**EXERCISE AIM**
Copy the whole listing below exactly, with nothing left out.

**INFORMATION PROVIDED**
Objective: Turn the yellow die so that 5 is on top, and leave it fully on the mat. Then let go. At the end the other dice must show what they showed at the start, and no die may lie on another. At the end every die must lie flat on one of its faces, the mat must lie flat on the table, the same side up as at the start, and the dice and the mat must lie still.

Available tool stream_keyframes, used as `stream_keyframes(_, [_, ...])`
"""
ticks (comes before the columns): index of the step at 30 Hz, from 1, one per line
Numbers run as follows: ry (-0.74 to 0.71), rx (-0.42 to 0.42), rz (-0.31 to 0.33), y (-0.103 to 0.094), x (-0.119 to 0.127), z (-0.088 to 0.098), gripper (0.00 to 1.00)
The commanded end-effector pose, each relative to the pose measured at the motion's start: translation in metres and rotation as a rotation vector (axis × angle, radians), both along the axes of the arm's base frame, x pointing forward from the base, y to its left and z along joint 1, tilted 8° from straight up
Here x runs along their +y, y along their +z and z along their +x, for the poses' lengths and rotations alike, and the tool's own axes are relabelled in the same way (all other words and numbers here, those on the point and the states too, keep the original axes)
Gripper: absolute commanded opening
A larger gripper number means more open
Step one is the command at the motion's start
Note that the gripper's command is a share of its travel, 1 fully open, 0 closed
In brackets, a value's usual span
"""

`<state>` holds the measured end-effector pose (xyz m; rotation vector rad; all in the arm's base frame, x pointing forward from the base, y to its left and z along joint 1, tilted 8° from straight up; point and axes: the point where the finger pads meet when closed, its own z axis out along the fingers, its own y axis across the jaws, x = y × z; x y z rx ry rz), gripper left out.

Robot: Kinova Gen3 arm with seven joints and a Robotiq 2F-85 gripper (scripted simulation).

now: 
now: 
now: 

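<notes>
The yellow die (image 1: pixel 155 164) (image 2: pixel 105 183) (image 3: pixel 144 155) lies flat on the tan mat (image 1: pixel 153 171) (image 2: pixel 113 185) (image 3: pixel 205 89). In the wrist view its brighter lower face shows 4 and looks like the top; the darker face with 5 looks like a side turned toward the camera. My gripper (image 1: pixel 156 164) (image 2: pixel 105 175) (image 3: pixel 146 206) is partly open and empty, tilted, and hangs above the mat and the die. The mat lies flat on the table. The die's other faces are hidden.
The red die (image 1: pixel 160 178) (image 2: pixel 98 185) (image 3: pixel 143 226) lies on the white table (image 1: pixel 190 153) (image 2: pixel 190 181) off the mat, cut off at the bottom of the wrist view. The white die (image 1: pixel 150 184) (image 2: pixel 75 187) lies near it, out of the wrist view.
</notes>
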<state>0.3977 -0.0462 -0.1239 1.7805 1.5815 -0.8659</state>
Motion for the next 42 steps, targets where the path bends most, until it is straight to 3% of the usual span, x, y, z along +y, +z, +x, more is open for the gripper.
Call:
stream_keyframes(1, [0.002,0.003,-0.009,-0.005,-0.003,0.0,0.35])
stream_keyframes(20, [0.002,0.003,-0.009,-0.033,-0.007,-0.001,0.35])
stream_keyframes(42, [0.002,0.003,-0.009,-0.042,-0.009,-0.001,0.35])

**WORKED SOLUTION**
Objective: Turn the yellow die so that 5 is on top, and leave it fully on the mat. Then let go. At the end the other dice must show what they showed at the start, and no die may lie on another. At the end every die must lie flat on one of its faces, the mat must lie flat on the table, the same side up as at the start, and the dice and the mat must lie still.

Available tool stream_keyframes, used as `stream_keyframes(_, [_, ...])`
"""
ticks (comes before the columns): index of the step at 30 Hz, from 1, one per line
Numbers run as follows: ry (-0.74 to 0.71), rx (-0.42 to 0.42), rz (-0.31 to 0.33), y (-0.103 to 0.094), x (-0.119 to 0.127), z (-0.088 to 0.098), gripper (0.00 to 1.00)
The commanded end-effector pose, each relative to the pose measured at the motion's start: translation in metres and rotation as a rotation vector (axis × angle, radians), both along the axes of the arm's base frame, x pointing forward from the base, y to its left and z along joint 1, tilted 8° from straight up
Here x runs along their +y, y along their +z and z along their +x, for the poses' lengths and rotations alike, and the tool's own axes are relabelled in the same way (all other words and numbers here, those on the point and the states too, keep the original axes)
Gripper: absolute commanded opening
A larger gripper number means more open
Step one is the command at the motion's start
Note that the gripper's command is a share of its travel, 1 fully open, 0 closed
In brackets, a value's usual span
"""

`<state>` holds the measured end-effector pose (xyz m; rotation vector rad; all in the arm's base frame, x pointing forward from the base, y to its left and z along joint 1, tilted 8° from straight up; point and axes: the point where the finger pads meet when closed, its own z axis out along the fingers, its own y axis across the jaws, x = y × z; x y z rx ry rz), gripper left out.

Robot: Kinova Gen3 arm with seven joints and a Robotiq 2F-85 gripper (scripted simulation).

now: 
now: 
now: 

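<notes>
The yellow die (image 1: pixel 155 164) (image 2: pixel 105 183) (image 3: pixel 144 155) lies flat on the tan mat (image 1: pixel 153 171) (image 2: pixel 113 185) (image 3: pixel 205 89). In the wrist view its brighter lower face shows 4 and looks like the top; the darker face with 5 looks like a side turned toward the camera. My gripper (image 1: pixel 156 164) (image 2: pixel 105 175) (image 3: pixel 146 206) is partly open and empty, tilted, and hangs above the mat and the die. The mat lies flat on the table. The die's other faces are hidden.
The red die (image 1: pixel 160 178) (image 2: pixel 98 185) (image 3: pixel 143 226) lies on the white table (image 1: pixel 190 153) (image 2: pixel 190 181) off the mat, cut off at the bottom of the wrist view. The white die (image 1: pixel 150 184) (image 2: pixel 75 187) lies near it, out of the wrist view.
</notes>
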<state>0.3977 -0.0462 -0.1239 1.7805 1.5815 -0.8659</state>
Motion for the next 42 steps, targets where the path bends most, until it is straight to 3% of the usual span, x, y, z along +y, +z, +x, more is open for the gripper.
Call:
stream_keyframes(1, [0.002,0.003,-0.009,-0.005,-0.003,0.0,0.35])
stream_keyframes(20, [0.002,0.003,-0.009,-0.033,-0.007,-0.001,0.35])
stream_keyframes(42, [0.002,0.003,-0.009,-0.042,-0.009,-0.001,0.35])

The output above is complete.